Selon l’article R. 142-4 du même code, la SAFER qui attribue un bien acquis à l’amiable informe les candidats non retenus des motifs qui ont déterminé son choix.
En l’espèce, une SAFER, bénéficiaire d’une promesse de vente de diverses parcelles, a procédé aux formalités de publicité en vue de la rétrocession de tout ou partie de ces parcelles par voie de substitution.
Elle a informé un groupement foncier agricole (GFA) que sa candidature avait été rejetée et que les parcelles avaient été attribuées pour un peu plus de soixante-six hectares à une candidate et pour un peu plus de deux hectares à un autre candidat.
Le GFA a demandé, vainement, l’annulation de ces décisions.
* Concernant la décision d’attribution de 66 ha, la cour d’appel a, d’une part, retenu “à bon droit” que les critiques développées par le GFA quant au choix de privilégier l’installation, comme jeune agriculteur, de la candidate relevaient de l’opportunité de la décision d’attribution dont le contrôle échappe au juge judiciaire.
Elle a, d’autre part, relevé que la décision de rétrocession était ainsi motivée : “installation d’une jeune agricultrice qualifiée au sein d’un GAEC familial qui comprendra trois associés, le projet prévoit la conversion à terme de la totalité de l’exploitation en agriculture biologique, ce projet est étroitement lié à la protection d’un captage d’eau présent sur l’exploitation limitant les intrants sur une surface d’environ 40 hectares, le développement de l’exploitation implique l’embauche d’un salarié à plein temps”.
Pour la Cour de cassation (20/05/2021, 19-24899), “elle a pu en déduire que cette motivation avait été fondée sur des données concrètes en concordance avec les objectifs poursuivis, et répondant aux exigences de la loi”.
* Cependant, concernant l’attribution de 2 ha, pour rejeter les demandes d’annulation du GFA, la cour d’appel a retenu “que la décision de rétrocession a été motivée par la consolidation de l’exploitation par l’apport d’une parcelle contigüe de 2 ha 64 a et que cette motivation est fondée sur une donnée très concrète qui n’est critiquée par le GFA que pour dire que l’ajout de cette parcelle sur environ 180 hectares exploités n’a pas pu augmenter “significativement” la performance économique de l’exploitation, mais qu’elle a ainsi et suffisamment répondu à l’exigence légale de consolidation de l’exploitation et d’amélioration de la répartition parcellaire”.

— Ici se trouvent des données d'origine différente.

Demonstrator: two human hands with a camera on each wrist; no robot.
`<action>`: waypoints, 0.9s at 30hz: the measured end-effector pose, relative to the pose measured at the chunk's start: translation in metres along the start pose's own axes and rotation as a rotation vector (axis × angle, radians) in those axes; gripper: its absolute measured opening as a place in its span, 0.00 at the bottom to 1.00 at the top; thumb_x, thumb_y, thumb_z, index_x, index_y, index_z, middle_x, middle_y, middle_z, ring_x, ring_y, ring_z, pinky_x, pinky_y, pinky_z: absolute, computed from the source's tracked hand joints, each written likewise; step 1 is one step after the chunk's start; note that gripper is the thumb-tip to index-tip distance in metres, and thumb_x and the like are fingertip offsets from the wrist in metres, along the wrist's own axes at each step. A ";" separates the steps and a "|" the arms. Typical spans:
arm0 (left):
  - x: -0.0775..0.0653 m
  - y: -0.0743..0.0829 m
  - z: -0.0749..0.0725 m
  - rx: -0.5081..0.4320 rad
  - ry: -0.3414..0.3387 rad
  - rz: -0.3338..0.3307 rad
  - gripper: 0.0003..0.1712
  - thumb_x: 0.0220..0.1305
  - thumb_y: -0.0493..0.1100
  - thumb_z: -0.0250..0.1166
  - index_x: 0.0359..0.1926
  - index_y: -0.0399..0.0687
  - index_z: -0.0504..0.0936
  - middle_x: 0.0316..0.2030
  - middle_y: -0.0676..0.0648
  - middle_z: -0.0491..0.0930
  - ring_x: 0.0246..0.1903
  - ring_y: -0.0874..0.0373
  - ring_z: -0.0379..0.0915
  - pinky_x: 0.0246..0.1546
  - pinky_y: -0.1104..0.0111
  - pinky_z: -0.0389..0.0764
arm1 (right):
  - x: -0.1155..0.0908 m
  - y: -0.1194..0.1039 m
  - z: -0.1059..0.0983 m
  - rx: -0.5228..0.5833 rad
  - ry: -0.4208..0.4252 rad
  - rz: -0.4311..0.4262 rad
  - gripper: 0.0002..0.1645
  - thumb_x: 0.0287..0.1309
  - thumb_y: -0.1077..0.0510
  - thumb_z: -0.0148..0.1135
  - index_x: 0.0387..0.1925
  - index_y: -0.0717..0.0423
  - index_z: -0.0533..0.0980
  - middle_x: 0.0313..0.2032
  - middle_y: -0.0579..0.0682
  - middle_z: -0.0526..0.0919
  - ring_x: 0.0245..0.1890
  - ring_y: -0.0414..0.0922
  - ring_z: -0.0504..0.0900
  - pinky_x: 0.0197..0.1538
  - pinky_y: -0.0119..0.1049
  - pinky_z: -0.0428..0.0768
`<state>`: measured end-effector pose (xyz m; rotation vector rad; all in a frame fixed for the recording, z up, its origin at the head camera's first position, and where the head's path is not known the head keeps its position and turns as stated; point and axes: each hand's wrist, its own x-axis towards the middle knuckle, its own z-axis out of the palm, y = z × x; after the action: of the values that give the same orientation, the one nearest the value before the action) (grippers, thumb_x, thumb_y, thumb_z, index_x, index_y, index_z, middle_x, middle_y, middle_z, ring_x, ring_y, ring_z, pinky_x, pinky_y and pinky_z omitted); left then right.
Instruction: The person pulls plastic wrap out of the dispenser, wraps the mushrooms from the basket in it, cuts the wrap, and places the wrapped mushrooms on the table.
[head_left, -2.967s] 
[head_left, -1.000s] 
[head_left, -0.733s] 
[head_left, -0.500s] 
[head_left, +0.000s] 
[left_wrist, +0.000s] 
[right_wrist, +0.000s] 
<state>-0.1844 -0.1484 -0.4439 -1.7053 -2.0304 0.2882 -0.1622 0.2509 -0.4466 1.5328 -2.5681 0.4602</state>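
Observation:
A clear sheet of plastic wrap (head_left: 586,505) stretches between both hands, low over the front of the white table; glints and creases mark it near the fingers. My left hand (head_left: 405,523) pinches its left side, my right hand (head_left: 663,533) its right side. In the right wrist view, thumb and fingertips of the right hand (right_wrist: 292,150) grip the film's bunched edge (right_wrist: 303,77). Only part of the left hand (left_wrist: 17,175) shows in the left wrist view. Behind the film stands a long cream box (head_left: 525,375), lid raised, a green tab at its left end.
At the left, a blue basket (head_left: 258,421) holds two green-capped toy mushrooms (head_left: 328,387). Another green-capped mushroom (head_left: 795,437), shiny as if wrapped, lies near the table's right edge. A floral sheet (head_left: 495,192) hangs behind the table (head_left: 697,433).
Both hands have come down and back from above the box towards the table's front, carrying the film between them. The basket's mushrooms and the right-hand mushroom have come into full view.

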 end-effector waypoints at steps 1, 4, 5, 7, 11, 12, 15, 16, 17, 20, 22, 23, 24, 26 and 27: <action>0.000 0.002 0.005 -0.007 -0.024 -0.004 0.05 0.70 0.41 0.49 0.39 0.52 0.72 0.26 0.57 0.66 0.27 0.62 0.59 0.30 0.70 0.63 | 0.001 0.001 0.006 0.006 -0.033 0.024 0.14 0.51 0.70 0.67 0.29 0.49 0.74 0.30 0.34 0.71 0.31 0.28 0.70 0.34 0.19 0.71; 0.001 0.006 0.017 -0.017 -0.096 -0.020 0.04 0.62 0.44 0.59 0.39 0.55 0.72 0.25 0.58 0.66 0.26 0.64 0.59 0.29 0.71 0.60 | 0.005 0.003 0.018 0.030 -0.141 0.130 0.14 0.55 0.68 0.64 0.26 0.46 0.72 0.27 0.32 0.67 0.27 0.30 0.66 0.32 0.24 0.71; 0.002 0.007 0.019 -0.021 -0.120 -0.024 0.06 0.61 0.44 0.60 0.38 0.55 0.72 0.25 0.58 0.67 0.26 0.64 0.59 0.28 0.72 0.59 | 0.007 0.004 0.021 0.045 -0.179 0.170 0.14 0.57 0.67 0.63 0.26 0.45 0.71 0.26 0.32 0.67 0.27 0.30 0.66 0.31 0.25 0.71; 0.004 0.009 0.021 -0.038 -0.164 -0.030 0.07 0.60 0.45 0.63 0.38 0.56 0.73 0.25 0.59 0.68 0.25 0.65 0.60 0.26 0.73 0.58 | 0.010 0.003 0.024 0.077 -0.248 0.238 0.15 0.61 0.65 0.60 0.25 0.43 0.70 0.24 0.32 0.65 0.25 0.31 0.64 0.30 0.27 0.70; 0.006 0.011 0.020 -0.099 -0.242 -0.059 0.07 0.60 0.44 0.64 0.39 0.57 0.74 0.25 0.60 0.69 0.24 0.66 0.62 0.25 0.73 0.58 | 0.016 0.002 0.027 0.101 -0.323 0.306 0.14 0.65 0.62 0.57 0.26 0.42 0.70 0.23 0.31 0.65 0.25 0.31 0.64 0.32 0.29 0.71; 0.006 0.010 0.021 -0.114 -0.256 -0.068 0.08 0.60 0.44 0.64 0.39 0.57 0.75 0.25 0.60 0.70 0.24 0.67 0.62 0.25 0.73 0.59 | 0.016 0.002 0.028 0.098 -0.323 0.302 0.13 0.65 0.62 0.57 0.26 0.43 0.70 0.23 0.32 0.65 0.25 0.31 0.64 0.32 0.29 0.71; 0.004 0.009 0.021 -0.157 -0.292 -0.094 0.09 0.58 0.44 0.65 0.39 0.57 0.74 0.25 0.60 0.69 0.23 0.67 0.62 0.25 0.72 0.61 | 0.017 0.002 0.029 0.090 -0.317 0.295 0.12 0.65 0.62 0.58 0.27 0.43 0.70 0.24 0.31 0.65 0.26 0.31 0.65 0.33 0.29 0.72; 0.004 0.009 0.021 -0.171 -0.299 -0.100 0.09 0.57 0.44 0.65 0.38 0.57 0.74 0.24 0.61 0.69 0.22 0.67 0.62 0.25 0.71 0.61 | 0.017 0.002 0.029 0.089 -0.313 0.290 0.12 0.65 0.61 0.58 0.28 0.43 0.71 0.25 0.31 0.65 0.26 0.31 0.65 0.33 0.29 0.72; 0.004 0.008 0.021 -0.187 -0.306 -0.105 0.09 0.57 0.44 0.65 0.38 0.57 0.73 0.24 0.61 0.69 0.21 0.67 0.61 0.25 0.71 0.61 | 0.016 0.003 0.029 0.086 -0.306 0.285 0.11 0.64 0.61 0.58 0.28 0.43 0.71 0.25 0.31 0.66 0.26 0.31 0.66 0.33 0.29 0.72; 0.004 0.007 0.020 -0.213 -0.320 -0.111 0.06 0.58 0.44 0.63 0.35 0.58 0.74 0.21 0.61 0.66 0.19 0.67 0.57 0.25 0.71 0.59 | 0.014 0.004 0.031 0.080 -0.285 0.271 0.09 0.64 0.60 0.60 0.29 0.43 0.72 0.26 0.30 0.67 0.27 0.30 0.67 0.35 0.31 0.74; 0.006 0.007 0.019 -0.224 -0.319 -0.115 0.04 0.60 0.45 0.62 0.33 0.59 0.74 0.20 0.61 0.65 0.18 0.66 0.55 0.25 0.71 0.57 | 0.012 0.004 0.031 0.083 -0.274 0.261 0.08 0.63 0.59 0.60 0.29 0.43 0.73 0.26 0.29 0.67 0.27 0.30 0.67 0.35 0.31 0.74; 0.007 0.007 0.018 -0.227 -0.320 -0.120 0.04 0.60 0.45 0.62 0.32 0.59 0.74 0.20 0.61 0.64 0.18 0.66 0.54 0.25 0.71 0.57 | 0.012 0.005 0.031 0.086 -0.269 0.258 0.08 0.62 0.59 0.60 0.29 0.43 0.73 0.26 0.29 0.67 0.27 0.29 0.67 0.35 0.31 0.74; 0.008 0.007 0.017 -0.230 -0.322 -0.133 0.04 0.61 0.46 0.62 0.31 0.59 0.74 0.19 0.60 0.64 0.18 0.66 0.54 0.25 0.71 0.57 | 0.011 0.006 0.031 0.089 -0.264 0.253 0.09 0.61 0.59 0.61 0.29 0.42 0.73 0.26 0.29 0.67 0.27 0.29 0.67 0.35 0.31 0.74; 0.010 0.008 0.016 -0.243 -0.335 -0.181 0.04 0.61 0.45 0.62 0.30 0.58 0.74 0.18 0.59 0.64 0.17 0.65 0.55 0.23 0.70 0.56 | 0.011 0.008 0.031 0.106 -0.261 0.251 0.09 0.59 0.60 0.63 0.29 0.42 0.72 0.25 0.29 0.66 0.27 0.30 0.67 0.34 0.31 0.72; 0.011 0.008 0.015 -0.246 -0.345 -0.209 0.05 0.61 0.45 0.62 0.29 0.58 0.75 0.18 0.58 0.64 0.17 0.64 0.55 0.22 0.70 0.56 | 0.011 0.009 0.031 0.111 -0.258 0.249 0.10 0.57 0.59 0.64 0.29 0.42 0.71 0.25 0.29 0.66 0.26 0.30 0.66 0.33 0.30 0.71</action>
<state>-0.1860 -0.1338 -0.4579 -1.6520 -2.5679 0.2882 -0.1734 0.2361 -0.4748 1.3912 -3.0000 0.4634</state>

La Cour de cassation va tout d’abord rappeler que “la motivation de la décision de rétrocession, qui doit se suffire à elle-même, doit comporter des données concrètes permettant au candidat évincé de vérifier la réalité des objectifs poursuivis au regard des exigences légales, sans que le juge ait à rechercher ces données“.
Elle retient ensuite, qu’en l’espèce, la cour d’appel avait relevé “que la décision de rétrocession se bornait à énoncer : “Consolidation d’une exploitation agricole par apport de parcelle contigüe“”.
Elle juge donc, sur ce point, que “la cour d’appel a violé les textes susvisés”.